Base elements cause text selection problems in IE

I recently ran into one of the most bizarre Internet Explorer bugs yet. I was asking a colleague for help with a completely different IE problem when he said “Did you know that you can’t select any text on this site in IE?”. A quick test in IE confirmed this. Actually the problem wasn’t that text was completely unselectable, just that it was very difficult and tricky to select.

Text selection problems aren’t too unusual to run into with IE when you use absolute positioning, but in this case there wasn’t any of that going on, so I didn’t really know where to look for a fix. Since it took me a while to find the solution I thought I’d share it in case there are others banging their heads against this one.

It’s quite easy to fix really: just remove the base element from the document. You are probably wondering what on earth a base element was doing in the code, and so am I. I sure didn’t put it there, but for some reason the CMS we’re using did.
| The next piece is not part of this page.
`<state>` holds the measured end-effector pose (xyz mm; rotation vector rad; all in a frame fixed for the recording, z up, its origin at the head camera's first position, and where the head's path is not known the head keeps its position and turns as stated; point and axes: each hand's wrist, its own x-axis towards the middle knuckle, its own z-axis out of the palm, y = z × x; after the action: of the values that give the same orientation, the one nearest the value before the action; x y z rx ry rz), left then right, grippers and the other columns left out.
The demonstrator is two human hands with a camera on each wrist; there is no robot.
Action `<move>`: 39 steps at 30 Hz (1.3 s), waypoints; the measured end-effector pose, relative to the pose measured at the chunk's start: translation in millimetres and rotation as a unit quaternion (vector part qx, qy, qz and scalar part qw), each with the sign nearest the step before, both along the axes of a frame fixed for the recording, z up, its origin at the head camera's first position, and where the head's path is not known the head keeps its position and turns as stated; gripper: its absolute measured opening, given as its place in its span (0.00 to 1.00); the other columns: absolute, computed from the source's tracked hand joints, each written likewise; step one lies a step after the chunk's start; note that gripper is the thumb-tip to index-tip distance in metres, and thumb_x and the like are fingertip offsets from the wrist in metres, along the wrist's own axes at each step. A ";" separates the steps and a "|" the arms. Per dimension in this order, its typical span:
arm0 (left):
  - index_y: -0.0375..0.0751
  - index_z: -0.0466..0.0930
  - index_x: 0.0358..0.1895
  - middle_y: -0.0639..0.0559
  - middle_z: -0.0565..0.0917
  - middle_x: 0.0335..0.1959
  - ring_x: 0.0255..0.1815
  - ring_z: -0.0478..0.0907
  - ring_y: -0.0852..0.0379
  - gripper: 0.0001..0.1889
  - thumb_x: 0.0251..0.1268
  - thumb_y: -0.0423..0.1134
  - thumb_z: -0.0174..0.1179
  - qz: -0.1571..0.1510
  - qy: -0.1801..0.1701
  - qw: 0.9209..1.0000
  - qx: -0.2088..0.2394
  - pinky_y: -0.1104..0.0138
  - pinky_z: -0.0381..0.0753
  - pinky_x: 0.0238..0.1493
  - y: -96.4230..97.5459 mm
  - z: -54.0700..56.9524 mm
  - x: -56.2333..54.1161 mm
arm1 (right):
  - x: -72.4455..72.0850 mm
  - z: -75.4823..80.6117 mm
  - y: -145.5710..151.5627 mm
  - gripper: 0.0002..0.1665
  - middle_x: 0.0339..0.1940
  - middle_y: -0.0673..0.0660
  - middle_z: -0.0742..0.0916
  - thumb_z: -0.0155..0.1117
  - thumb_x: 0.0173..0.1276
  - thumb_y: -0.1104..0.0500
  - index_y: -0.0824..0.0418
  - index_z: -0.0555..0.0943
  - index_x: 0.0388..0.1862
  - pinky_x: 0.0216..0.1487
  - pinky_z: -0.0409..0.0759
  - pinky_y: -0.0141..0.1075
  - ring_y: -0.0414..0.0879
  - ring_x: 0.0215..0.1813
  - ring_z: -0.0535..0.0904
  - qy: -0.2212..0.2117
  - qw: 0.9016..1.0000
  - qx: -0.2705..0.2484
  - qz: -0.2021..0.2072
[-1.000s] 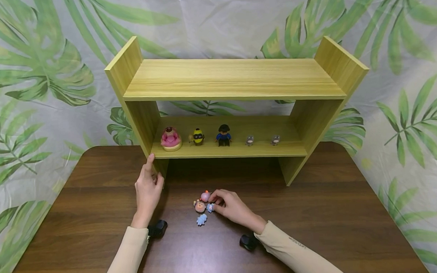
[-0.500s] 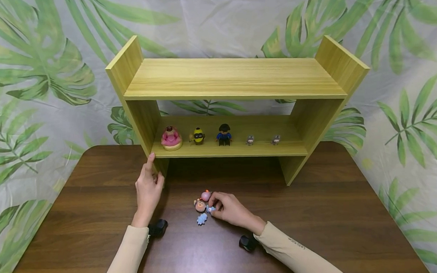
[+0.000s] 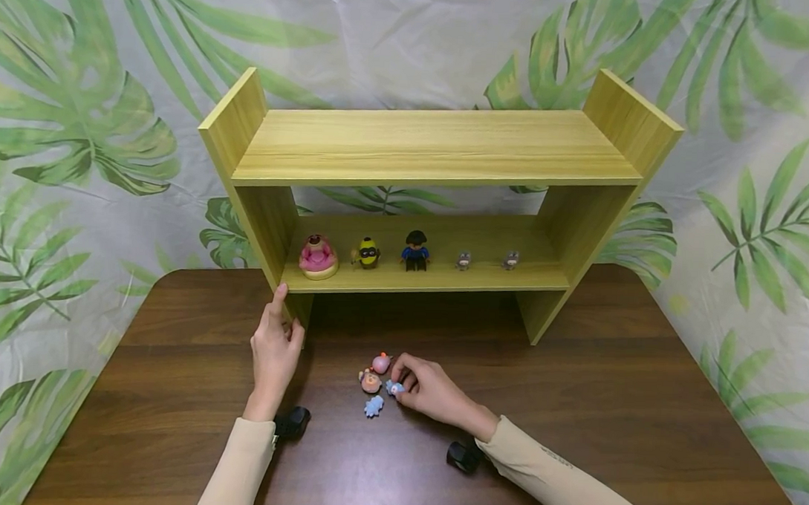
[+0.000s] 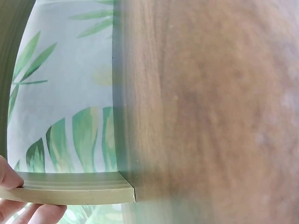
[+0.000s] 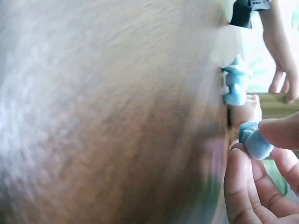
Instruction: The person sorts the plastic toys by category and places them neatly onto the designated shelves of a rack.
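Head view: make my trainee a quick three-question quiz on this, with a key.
1. How many small multicoloured toy figurines are on the lower board of the yellow-green wooden shelf unit?
2. True or false: the right hand pinches a small light-blue toy figurine.
3. What does the left hand grip? A: a pink figurine; B: the shelf unit's side panel; C: the tabletop.

Key: 1 five; 2 true; 3 B.

Left hand (image 3: 274,346) gripping, right hand (image 3: 434,393) pinching, forearms (image 3: 557,473) angled inward
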<state>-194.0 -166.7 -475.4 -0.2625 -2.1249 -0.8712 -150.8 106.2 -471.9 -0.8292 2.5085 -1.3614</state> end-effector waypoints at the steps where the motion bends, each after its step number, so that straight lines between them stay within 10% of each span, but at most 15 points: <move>1: 0.63 0.52 0.72 0.43 0.67 0.28 0.20 0.62 0.53 0.45 0.55 0.19 0.54 0.000 0.000 1.000 0.000 0.58 0.66 0.22 0.0 0.0 0.1 | 0.4 1.8 0.6 0.14 0.34 0.52 0.80 0.65 0.57 0.73 0.61 0.74 0.38 0.33 0.78 0.32 0.44 0.34 0.77 -0.004 1.000 -0.003 -0.001; 39: 0.64 0.51 0.72 0.42 0.67 0.28 0.20 0.61 0.53 0.46 0.55 0.19 0.55 0.002 -0.005 1.000 -0.006 0.58 0.65 0.22 -1.2 -2.5 -0.9 | -4.8 77.6 15.4 0.13 0.41 0.54 0.82 0.64 0.63 0.70 0.60 0.78 0.46 0.41 0.80 0.35 0.46 0.42 0.80 0.024 0.993 -0.112 -0.034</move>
<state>-194.8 -168.0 -478.0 -0.2600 -2.1411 -0.8583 -155.7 121.6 -394.3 -0.8333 2.4724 -1.6881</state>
We’re using the latest version of EPiServer for this site, and it has a “search engine-friendly Web address” feature that seems great at first. I was really looking forward to finally being able to stop EPiServer from exposing page template names and adding a bunch of cryptic numbers to the end of URLs. But unfortunately the feature is implemented in a very strange way. I don’t know whether ASP.Net, Microsoft IIS or developer ignorance is to blame, but there has to be a better way.

For some reason the search engine-friendly URL feature requires the addition of a base element in combination with a JavaScript that changes the action attribute of the search form for the built-in search engine to work. That obviously breaks the search function for people without JavaScript, which is completely unacceptable. And, as I now have found out, when a base element is used in a document containing text in floated elements, a IE bug that causes text to become more or less impossible to select is triggered.

The solution, as I mentioned earlier, is to get rid of the base element. For sites based on EPiServer that means either turning off the search engine-friendly URL feature or do what we did: do a bit of server side regexp filtering and on-the-fly rewriting to fix the search form’s action attribute in an accessible way, with no need for either base elements or ugly JavaScript hacks.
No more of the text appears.